Voor medewerkers die niet voldoen aan de 3F-eis is het nu al tijd om maatregelen te nemen. Het is mogelijk om bijscholing te volgen om het taalniveau te bereiken. Er zijn verschillende instellingen die cursussen aanbieden, zoals Variva Edu Academy, die keuze biedt uit vier lespakketten Nederlands 3F. Deze cursussen zijn bedoeld voor personen met een startniveau van 2F en duuren in de meeste gevallen 1 à 2 maanden.
Werkgevers zijn verantwoordelijk voor het zorgen dat hun medewerkers aan de nieuwe eisen voldoen. Dit betekent dat ze moeten zorgen voor de nodige bijscholing en training. In sommige gevallen is het ook mogelijk om gebruik te maken van subsidie voor de bijscholing. Bijvoorbeeld in gemeenten als Best is er een subsidieregeling voor pedagogisch medewerkers die taaltraining volgen.
Studenten die al bijna hun diploma hebben gehaald, lopen het risico hun diploma mis te lopen als ze de taaleis niet halen. Daarom is het belangrijk dat zowel studenten als docenten zich bewust zijn van de eisen en het nodige doen om deze te halen.
De verplichte 3F-taaleis voor pedagogisch medewerkers in de kinderopvang is een belangrijke verandering in de sector. Vanaf 1 januari 2025 moeten alle medewerkers in het bezit zijn van een aantoonbaar taalniveau 3F voor mondelinge vaardigheden. Voor medewerkers in de voorschoolse educatie geldt ook een eis voor leesvaardigheid. Deze eis is bedoeld om de kwaliteit van de taalontwikkeling bij kinderen te verbeteren en de kinderopvangsector professioneler te maken.
Hoewel de eis wordt gezien als een positieve stap, zijn er ook kritische stemmen in de sector. Sommigen vinden het taalniveau te hoog en stellen dat het doel van de eis voorbijgeschoten is. Bovendien maakt het verhogen van de eisen het voor de sector extra lastig om medewerkers te vinden, terwijl het personeelstekort al groot is.

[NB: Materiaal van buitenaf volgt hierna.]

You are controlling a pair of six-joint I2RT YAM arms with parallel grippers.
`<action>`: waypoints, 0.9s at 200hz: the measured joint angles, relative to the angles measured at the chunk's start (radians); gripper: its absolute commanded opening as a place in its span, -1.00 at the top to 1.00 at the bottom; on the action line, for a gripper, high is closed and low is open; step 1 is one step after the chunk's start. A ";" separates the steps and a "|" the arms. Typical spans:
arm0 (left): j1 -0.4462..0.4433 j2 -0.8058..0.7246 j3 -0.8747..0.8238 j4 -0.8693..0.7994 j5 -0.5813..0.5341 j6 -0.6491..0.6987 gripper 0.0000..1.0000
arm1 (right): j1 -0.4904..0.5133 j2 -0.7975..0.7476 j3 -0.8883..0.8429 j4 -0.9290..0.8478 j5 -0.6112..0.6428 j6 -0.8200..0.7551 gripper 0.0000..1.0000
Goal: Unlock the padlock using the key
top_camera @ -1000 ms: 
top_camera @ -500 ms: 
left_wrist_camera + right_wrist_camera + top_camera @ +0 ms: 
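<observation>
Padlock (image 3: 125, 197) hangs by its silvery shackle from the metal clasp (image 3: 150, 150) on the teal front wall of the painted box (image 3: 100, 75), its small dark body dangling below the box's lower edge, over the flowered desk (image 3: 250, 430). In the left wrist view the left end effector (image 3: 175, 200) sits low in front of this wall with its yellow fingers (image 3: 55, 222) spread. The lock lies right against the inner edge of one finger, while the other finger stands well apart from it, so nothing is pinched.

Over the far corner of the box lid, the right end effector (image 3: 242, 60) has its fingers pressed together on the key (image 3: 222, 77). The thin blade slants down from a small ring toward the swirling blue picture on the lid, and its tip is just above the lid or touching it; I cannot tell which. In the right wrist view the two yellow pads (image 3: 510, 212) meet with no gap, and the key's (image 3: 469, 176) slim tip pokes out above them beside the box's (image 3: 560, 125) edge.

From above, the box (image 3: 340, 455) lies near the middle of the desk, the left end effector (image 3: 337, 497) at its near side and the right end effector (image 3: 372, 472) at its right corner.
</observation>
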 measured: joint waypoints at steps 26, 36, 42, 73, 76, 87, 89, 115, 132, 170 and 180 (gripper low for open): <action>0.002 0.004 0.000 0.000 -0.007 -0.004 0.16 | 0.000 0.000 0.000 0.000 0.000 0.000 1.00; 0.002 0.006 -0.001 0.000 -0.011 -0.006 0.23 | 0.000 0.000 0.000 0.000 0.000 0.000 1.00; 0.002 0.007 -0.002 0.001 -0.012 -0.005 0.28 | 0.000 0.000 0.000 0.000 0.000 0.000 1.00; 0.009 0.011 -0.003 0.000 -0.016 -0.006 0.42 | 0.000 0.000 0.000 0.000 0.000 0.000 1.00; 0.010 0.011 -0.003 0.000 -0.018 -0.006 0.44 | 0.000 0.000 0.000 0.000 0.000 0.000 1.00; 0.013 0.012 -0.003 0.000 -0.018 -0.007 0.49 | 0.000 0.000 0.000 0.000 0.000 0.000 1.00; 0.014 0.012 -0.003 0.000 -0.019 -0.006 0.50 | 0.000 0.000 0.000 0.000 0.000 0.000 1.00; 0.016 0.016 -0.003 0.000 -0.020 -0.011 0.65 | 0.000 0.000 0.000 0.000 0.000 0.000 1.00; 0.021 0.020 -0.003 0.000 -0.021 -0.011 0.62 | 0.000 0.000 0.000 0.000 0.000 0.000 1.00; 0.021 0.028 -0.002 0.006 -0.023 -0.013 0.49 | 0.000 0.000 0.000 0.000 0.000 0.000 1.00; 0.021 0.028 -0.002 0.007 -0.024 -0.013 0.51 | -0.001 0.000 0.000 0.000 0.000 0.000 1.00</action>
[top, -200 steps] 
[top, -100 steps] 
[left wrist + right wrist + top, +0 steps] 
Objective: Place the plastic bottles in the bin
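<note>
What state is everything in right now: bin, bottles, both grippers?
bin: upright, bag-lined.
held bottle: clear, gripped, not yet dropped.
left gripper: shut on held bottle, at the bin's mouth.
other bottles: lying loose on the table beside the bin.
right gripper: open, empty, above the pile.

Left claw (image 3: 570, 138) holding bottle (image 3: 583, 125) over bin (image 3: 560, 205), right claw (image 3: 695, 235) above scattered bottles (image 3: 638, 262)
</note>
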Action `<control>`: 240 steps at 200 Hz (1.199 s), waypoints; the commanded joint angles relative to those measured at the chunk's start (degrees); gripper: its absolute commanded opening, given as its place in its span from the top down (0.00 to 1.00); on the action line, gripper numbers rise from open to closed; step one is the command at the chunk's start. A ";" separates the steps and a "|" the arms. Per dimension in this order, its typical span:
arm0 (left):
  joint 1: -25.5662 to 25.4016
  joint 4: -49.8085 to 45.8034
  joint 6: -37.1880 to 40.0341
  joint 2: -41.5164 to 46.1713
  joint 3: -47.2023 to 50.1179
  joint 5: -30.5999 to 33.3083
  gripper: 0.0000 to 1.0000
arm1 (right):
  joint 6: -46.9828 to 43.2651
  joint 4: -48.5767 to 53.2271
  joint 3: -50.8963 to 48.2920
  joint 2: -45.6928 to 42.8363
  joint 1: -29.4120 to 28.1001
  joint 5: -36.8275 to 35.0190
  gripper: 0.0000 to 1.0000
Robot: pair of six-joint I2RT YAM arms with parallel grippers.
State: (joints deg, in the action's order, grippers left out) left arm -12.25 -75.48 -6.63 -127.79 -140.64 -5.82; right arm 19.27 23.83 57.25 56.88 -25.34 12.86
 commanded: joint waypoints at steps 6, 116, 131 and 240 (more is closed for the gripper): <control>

Het is daarom van groot belang dat zowel medewerkers als werkgevers zich nu al bewust zijn van deze verandering. Voor medewerkers die niet voldoen aan de eisen is het tijd om bijscholing te zoeken. Voor werkgevers is het belangrijk om ervoor te zorgen dat hun medewerkers aan de nieuwe eisen voldoen. Alleen zo kan de sector zich goed voorbereiden op de komende maanden en jaren.